Our results were similar to Chellemi et al.'s [22,36], who found that F. tritici was abundant in the flowering plants near soybeans and tomato fields. F. tritici can transmit SVNV with low efficiency. We found that F. tritici was present on squash, petunia, red clover, nasturtium, viburnum, and weeds. Although melon, clover, and certain weeds species have been shown to serve as the inoculum reservoir of SVNV [7,20,37], the identities of the other plants as alternative hosts of vectors have not been established yet.
F. tritici is abundant in greenhouses and may be an inoculum reservoir in alternative host plants. The probability of the summer weeds serving as an inoculum reservoir to shift the virus to the winter weeds is very low in Pennsylvania, as the weather is very cold, with the frost period lasting around 5 months. During this time, the above-ground parts of weeds do not survive but some parts below ground can survive; hence, the virus can replicate inside F. tritici, F. fusca, and the below-ground parts of perennial weeds. It may be possible that these thrips species do not migrate and overwinter locally as adults [36], and when the spring approaches, they emerge from the soil with the virus and transfer it first to the spring weeds. Then, when N. variabilis populations develop, these thrips pick up the virus from the diseased seed-borne plants and the spring weeds, and a complex of N. variabilis, F. fusca, and F. tritici cause a secondary spread of the virus to the soybean crop.

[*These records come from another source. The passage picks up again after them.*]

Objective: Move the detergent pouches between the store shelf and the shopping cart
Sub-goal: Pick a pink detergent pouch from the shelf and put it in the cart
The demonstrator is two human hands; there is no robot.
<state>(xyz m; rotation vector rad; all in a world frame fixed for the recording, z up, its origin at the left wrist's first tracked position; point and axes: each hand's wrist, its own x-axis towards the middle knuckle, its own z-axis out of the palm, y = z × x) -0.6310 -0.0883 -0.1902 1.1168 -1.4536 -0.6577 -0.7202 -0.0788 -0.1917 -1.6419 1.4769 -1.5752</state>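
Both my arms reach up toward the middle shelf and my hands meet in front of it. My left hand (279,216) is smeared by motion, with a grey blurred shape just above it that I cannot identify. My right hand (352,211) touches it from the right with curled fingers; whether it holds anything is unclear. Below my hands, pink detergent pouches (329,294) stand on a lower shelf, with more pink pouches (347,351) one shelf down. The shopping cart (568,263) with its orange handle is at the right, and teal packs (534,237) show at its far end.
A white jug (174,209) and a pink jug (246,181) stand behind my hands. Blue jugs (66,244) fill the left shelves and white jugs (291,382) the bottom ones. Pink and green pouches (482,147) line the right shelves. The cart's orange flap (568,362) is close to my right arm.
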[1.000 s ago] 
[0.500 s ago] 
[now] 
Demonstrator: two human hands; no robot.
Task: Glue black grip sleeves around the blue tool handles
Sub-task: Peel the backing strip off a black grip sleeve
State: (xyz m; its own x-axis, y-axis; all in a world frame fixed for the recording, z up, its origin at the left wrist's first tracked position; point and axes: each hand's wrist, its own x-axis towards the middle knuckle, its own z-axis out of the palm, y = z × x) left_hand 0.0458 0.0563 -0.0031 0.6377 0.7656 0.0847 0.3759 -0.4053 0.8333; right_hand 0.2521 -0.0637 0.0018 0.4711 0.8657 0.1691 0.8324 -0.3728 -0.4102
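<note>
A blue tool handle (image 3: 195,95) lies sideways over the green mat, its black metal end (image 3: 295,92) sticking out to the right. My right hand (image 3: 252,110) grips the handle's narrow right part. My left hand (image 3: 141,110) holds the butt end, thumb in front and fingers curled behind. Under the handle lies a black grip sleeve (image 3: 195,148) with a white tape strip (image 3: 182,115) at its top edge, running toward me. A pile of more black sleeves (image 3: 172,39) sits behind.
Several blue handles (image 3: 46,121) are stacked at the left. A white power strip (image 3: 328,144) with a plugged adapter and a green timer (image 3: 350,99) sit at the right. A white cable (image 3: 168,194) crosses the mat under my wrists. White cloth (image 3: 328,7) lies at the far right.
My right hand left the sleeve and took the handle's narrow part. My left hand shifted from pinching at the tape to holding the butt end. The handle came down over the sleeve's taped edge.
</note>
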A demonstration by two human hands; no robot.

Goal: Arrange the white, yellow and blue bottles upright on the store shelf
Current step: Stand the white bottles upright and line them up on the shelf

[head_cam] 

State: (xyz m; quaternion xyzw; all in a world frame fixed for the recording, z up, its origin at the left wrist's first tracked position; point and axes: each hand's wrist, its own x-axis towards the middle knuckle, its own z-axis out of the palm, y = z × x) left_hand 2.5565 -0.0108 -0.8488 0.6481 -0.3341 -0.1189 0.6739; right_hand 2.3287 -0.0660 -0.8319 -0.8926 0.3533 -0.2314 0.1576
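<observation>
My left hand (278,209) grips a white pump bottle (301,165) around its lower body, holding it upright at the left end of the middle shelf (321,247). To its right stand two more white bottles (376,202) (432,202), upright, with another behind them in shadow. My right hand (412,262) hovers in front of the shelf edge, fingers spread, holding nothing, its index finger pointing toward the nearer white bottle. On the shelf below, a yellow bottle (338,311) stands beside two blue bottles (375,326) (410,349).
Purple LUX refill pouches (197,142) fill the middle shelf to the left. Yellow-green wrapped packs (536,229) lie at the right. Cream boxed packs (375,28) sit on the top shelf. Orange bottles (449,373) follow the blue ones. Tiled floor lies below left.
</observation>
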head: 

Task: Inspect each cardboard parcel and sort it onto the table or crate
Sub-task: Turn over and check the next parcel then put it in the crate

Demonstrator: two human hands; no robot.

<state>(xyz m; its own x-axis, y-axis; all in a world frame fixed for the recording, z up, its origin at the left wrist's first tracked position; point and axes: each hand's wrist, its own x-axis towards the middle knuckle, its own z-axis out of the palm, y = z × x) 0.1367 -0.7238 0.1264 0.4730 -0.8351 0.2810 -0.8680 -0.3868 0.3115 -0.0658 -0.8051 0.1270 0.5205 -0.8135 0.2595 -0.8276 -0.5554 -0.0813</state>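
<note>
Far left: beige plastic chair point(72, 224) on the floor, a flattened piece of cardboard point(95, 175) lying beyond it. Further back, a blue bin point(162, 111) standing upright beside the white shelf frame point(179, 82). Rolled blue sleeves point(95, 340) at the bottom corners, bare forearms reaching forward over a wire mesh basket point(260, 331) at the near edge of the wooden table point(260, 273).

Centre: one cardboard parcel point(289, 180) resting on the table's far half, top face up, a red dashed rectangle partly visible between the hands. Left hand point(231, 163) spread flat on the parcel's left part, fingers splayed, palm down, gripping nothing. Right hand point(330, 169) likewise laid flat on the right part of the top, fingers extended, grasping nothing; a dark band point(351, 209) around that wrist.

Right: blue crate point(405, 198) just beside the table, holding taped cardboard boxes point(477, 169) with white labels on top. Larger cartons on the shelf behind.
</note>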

Irwin et al. [38] observed thrips in Urbana, Illinois, Lexington, Kentucky, and Columbia, Missouri, and concluded that N. variabilis comprise 50% of thrips fauna. Our results on species composition and structure were similar to Irwin et al.'s [38], who found that F. fusca and F. tritici were dominant species. Irwin et al. (1979) also found Leptothrips mali (Fetch), Dendrothrips ornatus (Jablon-owski), Aeolothrips bicolor, A. fasciatus, and Thrips physapus L. to also be present. However, thrips species’ composition in our results were different from the Midwestern U.S. locations of Lexington, KY, and Urbana, IL soybean thrips fauna, where only F. tritici, S. variabilis, A. bicolor, and A. fasciatus were present. Bloomingdale et al. [22] observed thrips species in Wisconsin and Iowa by using yellow sticky traps and found Aeolothrips, Anaphothrips obscurus, Chirothrips manicatus, F. fusca, F. occidentalis, F. tritici, F. williamsi, L. cerealium, M. abdominalis, N. variabilis, and T. tabaci on soybeans. We did not find C. manicatus, F. williamsi, L. cerealium, or M. abdominalis in our soybean fields. Yellow sticky traps can attract thrips across a wide area, so it may be possible that the thrips inhabiting nearby crops were also captured in Bloomingdale et al. [22]. Species structure and composition may change with climate and elevation; the thrips species present on soybean in Wisconsin might be different from those present in Pennsylvania.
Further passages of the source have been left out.